Problem statement: What lines in this listing contain the string "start"? Report each one by copying it.

Given information:
:::

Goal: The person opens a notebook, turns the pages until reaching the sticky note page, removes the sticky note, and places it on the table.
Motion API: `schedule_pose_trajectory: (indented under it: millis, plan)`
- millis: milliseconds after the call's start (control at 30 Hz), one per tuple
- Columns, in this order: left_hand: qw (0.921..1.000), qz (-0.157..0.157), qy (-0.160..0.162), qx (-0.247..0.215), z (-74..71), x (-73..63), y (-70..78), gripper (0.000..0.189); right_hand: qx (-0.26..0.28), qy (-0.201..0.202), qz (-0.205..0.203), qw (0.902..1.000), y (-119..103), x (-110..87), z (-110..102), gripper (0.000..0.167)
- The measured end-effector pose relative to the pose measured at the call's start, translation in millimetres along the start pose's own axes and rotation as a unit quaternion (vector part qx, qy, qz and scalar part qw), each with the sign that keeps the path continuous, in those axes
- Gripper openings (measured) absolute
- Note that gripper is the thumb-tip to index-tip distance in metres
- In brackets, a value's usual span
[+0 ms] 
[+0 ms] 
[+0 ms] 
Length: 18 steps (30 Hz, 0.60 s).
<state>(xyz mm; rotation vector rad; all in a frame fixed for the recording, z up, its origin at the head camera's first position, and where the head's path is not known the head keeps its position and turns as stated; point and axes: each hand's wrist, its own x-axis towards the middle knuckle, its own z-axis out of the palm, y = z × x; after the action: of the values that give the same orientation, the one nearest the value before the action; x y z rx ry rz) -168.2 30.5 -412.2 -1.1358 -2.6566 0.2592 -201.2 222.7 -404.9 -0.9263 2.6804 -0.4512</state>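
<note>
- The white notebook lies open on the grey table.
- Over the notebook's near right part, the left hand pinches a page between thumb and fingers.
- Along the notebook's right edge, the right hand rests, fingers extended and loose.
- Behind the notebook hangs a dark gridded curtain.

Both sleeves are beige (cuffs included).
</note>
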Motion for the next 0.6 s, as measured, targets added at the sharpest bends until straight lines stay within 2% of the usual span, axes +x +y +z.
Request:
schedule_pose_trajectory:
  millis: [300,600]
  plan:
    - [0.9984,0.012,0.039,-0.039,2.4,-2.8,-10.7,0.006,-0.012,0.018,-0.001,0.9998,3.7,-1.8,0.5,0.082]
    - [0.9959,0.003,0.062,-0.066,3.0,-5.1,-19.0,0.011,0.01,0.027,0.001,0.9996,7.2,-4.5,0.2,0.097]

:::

Response box:
- millis: milliseconds after the call's start (control at 30 Hz), one per tuple
- The measured end-effector pose relative to the pose measured at the call's start, translation in millimetres along the start pose's own axes and rotation as a unit quaternion (vector part qx, qy, qz and scalar part qw), each with the sign that keeps the path continuous, in those axes

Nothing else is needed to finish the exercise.